L’inaptitude, c’est ce moment où le médecin du travail constate qu’un salarié ne peut plus occuper son poste actuel pour des raisons de santé. Mais attention, contrairement aux idées reçues, l’inaptitude n’est pas une fin de non-recevoir. C’est le point de départ d’une obligation légale forte : le reclassement.
L’avis d’inaptitude
Tout commence par l’examen médical. Le médecin du travail est le seul juge.
Il doit être très précis dans ses conclusions :
- peut-on aménager le poste ?
- Le salarié peut-il occuper un autre poste dans l’entreprise ?
Si le médecin coche la case « inaptitude », l’employeur dispose alors d’un mois pour proposer une solution de reclassement ou procéder au licenciement si aucune issue n’est trouvée.

L’obligation de reclassement : Ce que vous devez savoir
L’employeur ne doit pas simplement « jeter un œil » aux postes vacants.
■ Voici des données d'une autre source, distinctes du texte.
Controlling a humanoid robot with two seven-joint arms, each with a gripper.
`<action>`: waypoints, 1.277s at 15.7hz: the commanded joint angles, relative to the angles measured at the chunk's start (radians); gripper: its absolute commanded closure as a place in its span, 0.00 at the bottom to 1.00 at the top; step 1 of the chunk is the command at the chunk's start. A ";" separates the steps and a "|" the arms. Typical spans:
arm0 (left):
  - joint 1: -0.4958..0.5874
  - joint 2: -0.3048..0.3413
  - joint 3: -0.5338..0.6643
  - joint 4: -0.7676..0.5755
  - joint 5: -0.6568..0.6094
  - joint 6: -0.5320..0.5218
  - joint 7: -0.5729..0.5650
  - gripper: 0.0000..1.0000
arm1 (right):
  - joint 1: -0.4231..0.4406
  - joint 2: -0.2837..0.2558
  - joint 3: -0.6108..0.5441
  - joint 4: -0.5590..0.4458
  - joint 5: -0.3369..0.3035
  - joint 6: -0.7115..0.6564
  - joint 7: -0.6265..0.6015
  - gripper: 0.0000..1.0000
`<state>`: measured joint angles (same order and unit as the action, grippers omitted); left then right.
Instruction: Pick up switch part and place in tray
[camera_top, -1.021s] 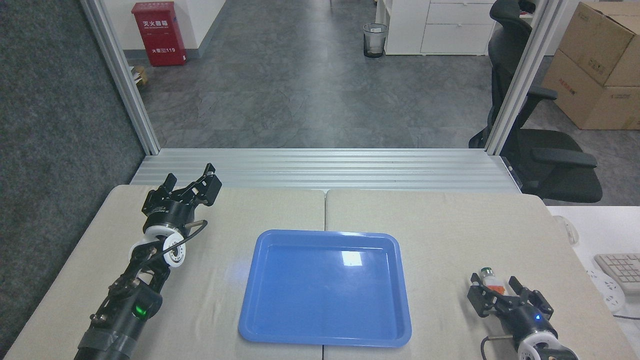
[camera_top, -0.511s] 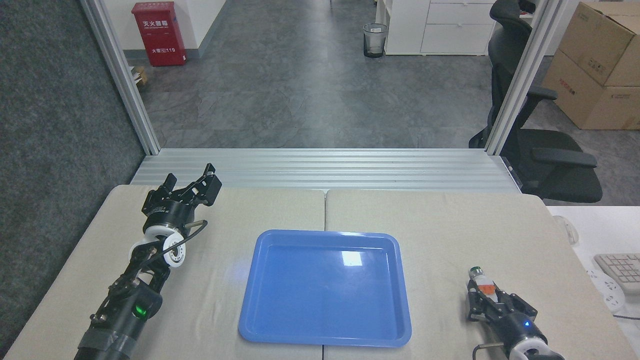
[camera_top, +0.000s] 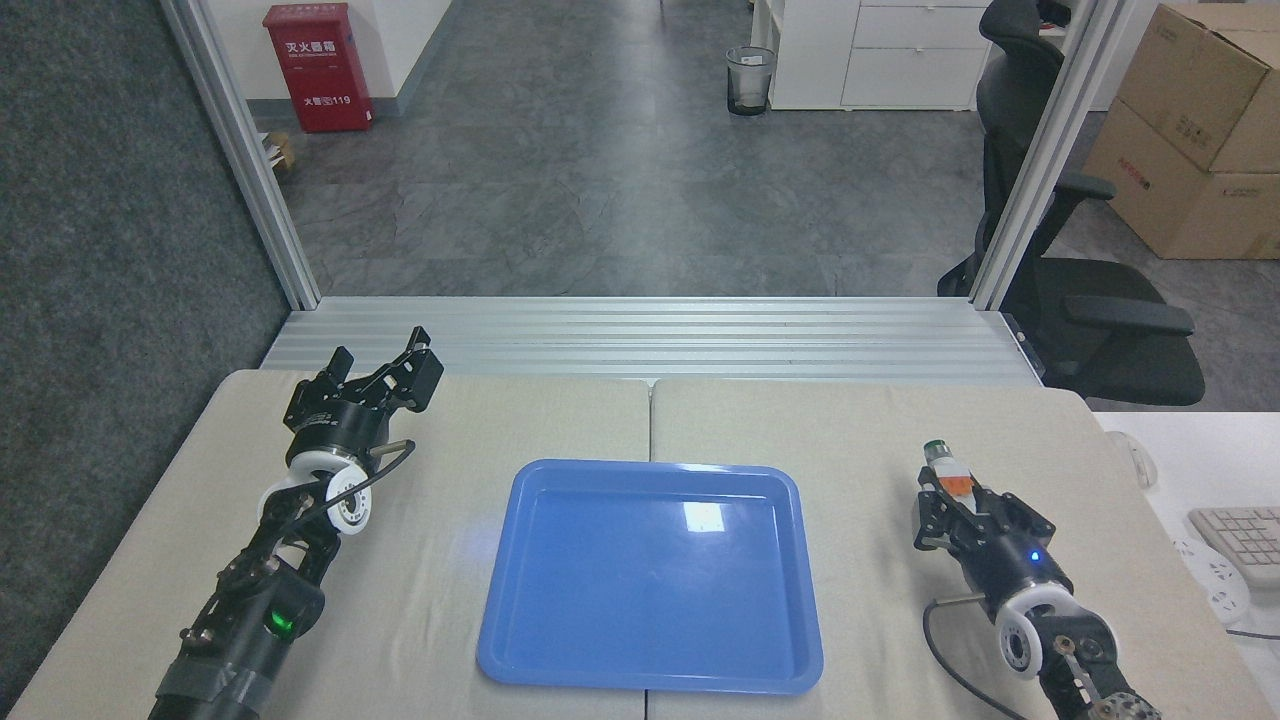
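Carry step: right gripper (camera_top: 952, 492) pinching switch part (camera_top: 947, 468), raised right of tray (camera_top: 520, 640). Left gripper (camera_top: 385, 372) spread, idle. Next, probably: leftward over tray, then release.

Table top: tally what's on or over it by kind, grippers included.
Blue tray: 1
Switch part, gripped by the right gripper: 1
Grippers: 2, left gripper open, right gripper shut
Total: 4
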<state>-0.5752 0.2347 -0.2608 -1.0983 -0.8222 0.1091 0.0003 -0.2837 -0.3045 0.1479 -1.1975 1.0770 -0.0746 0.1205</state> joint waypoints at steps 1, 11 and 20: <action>0.000 0.000 0.000 -0.002 0.000 0.000 0.000 0.00 | -0.175 0.184 0.286 -0.159 0.119 0.025 0.048 1.00; 0.000 0.000 0.000 0.000 0.000 0.000 0.000 0.00 | 0.041 0.340 0.463 0.048 0.322 0.064 0.102 1.00; 0.000 0.000 0.000 0.000 0.000 0.000 0.000 0.00 | -0.006 0.389 0.333 0.044 0.301 0.064 0.059 0.01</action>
<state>-0.5753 0.2347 -0.2608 -1.0986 -0.8222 0.1094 0.0004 -0.2518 0.0187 0.5394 -1.1840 1.3818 -0.0074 0.2037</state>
Il doit effectuer une recherche sérieuse et loyale.
- Le périmètre : La recherche s’étend à tous les postes disponibles dans l’entreprise, mais aussi dans les entreprises du groupe situées sur le territoire national (si l’organisation le permet).
- Le type de poste : Le nouveau poste doit être aussi proche que possible de l’ancien, avec des aménagements si nécessaire.
- L’avis du CSE : Depuis les réformes récentes, la consultation du Comité Social et Économique (CSE) est une étape obligatoire et cruciale. Son absence peut rendre la procédure caduque.
L’outplacement : Une alternative
Quand le reclassement interne est impossible (petite structure, inaptitude trop large), comment éviter le licenciement ?
C’est ici qu’interviennent les cabinets d’outplacement. En 2026, de plus en plus de DRH proposent un outplacement au salarié inapte.
Pourquoi ?
- Pour le salarié : C’est la chance d’être accompagné pour se reconvertir vers un métier compatible avec sa santé.
- Pour l’employeur : C’est une preuve de bienveillance qui sécurise la rupture et protège la marque employeur.
Des cabinets sont spécialisés dans ces transitions délicates, faisant le pont entre les restrictions médicales et les réalités du marché de l’emploi.

Une pensée pour garder le cap
La transition professionnelle forcée par la santé est un deuil. Mais comme le disait le philosophe et psychologue William James :
« L’action n’apporte pas toujours le bonheur, mais il n’y a pas de bonheur sans action. »
Le reclassement est justement cette mise en action. C’est le moment de chercher non pas ce qu’on a perdu, mais ce qu’on peut encore construire.
Les 3 scénarios possibles après l’avis médical
Scénario | Issue | Action requise |
Reclassement accepté | Le salarié reprend sur un nouveau poste. | Avenant au contrat de travail. |
Reclassement refusé | Le salarié refuse l’offre (légitime ou non). | L’employeur peut poursuivre vers un licenciement. |
Impossibilité de reclasser | Aucune solution interne n’existe. | Procédure de licenciement pour inaptitude avec recherche de solutions externes (outplacement). |
Les points de vigilance
- La loyauté : Si vous êtes employeur, gardez des traces de toutes vos recherches. Un mail envoyé à vos filiales, une liste de postes consultée… tout compte en cas de contrôle.
- Le délai d’un mois : Passé ce délai, si le salarié n’est ni reclassé ni licencié, l’employeur doit reprendre le versement du salaire, même si le salarié ne travaille pas.
- La formation : N’oubliez pas que le reclassement peut passer par une formation courte. En 2026, les dispositifs de financement (CPF, transitions pro) sont plus flexibles pour ces situations.
Conclusion :
En résumé, le reclassement pour inaptitude n’est pas qu’une contrainte légale. C’est une épreuve de vérité pour la culture d’entreprise. Gérer cette étape avec empathie et rigueur juridique permet de clore un chapitre proprement pour mieux en ouvrir un autre.
N’oubliez pas que vous n’êtes pas seul. Que vous soyez côté RH ou côté salarié, des experts (médecins du travail, consultants en mobilité, avocats spécialisés) sont là pour baliser le chemin.